● **EXERCISE BRIEF**: With the pictures omitted, transcribe each line below exactly as it is.

● **GIVEN INFORMATION**:
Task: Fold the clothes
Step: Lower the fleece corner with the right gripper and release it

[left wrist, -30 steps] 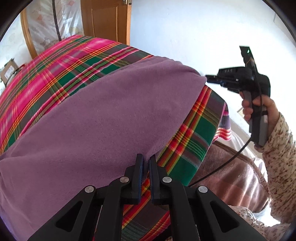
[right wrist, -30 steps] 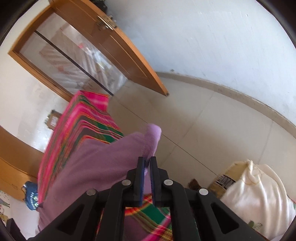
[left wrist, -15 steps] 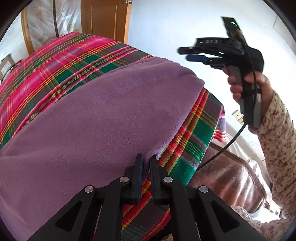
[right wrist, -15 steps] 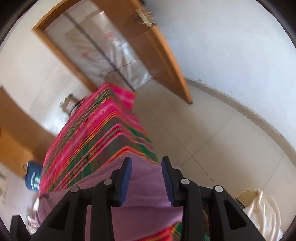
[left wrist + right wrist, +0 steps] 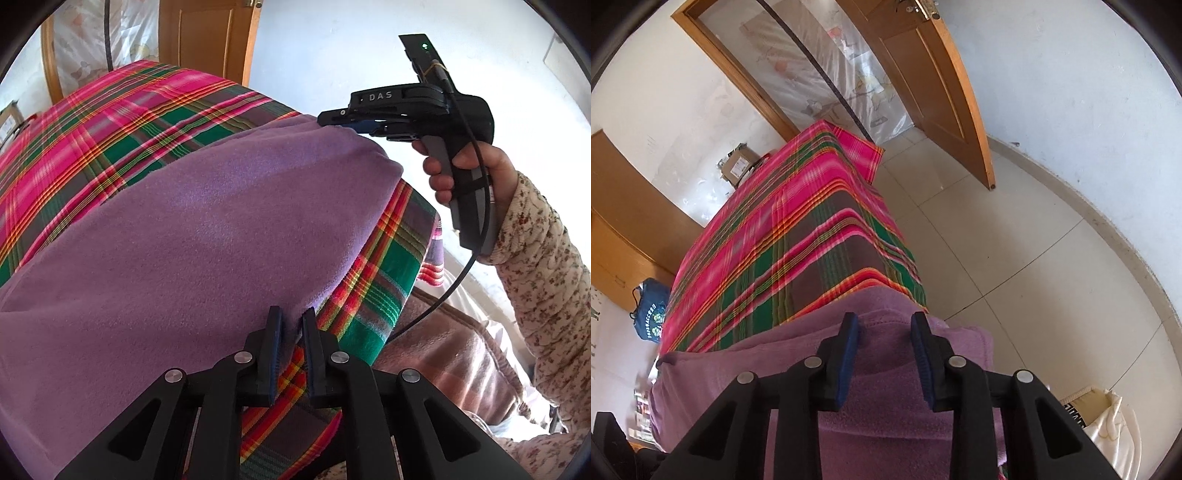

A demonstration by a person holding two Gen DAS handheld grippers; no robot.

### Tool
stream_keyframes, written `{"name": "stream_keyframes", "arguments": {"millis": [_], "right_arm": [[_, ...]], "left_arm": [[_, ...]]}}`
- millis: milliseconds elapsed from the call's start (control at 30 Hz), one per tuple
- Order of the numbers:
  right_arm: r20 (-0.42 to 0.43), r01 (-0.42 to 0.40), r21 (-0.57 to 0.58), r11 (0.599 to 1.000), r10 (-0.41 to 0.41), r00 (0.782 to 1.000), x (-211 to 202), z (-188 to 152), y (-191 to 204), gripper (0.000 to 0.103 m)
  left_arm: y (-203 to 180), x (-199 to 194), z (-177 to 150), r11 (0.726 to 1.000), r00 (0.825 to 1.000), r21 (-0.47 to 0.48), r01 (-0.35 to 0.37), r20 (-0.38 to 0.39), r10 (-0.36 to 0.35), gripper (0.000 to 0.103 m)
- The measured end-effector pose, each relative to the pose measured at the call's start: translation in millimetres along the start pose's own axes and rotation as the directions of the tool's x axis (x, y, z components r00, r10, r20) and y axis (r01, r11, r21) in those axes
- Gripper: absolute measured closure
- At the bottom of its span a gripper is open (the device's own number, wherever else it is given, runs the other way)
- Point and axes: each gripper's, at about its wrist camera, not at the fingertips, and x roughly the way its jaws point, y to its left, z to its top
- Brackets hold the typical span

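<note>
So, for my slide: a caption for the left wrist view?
Purple fleece garment spread on plaid-covered table, both handheld tools at its near edge.

A bright pink, green and orange plaid cloth covers the table, its far end toward twelve o'clock. Beyond it, a wooden door stands open at one o'clock against a white wall. Pale floor tiles fill the three o'clock side. A brown cardboard box sits at ten o'clock, a blue printed bag at nine, and a cream cloth bundle at four.
</note>
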Motion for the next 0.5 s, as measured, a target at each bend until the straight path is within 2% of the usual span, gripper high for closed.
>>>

● **OUTPUT BELOW**:
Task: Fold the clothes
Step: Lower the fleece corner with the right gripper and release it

[left wrist, -30 steps] 
[right wrist, -30 steps] 
[left wrist, -15 steps] 
[right wrist, -15 steps] 
[left wrist + right wrist, +0 steps] 

A demonstration by a person holding two Gen DAS handheld grippers; no robot.

### Tool
stream_keyframes, written `{"name": "stream_keyframes", "arguments": {"millis": [_], "right_arm": [[_, ...]], "left_arm": [[_, ...]]}}`
- millis: milliseconds elapsed from the call's start (control at 30 Hz), one per tuple
- Order of the numbers:
  right_arm: r20 (-0.42 to 0.43), r01 (-0.42 to 0.40), r21 (-0.57 to 0.58), r11 (0.599 to 1.000), r10 (-0.41 to 0.41), r00 (0.782 to 1.000), x (-211 to 202), z (-188 to 152), y (-191 to 204), gripper (0.000 to 0.103 m)
  left_arm: y (-203 to 180), x (-199 to 194), z (-177 to 150), r11 (0.726 to 1.000), r00 (0.825 to 1.000), r21 (-0.47 to 0.48), r01 (-0.35 to 0.37), r20 (-0.38 to 0.39), r10 (-0.36 to 0.35), gripper (0.000 to 0.103 m)
- The measured end-effector pose, each relative to the pose measured at the call's start: translation in millimetres along the start pose's own axes and rotation as the directions of the tool's x axis (x, y, z components r00, r10, r20) and y axis (r01, r11, r21) in those axes
- Gripper: absolute measured closure
- At the bottom of its span a gripper is open (the device's own number, wherever else it is given, runs the other way)
- Point and axes: each gripper's, at about its wrist camera, not at the fingertips, and x roughly the way its jaws point, y to its left, z to its top
- Brackets hold the typical span

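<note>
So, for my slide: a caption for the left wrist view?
Purple fleece garment spread on plaid-covered table, both handheld tools at its near edge.

A bright pink, green and orange plaid cloth covers the table, its far end toward twelve o'clock. Beyond it, a wooden door stands open at one o'clock against a white wall. Pale floor tiles fill the three o'clock side. A brown cardboard box sits at ten o'clock, a blue printed bag at nine, and a cream cloth bundle at four.
</note>
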Motion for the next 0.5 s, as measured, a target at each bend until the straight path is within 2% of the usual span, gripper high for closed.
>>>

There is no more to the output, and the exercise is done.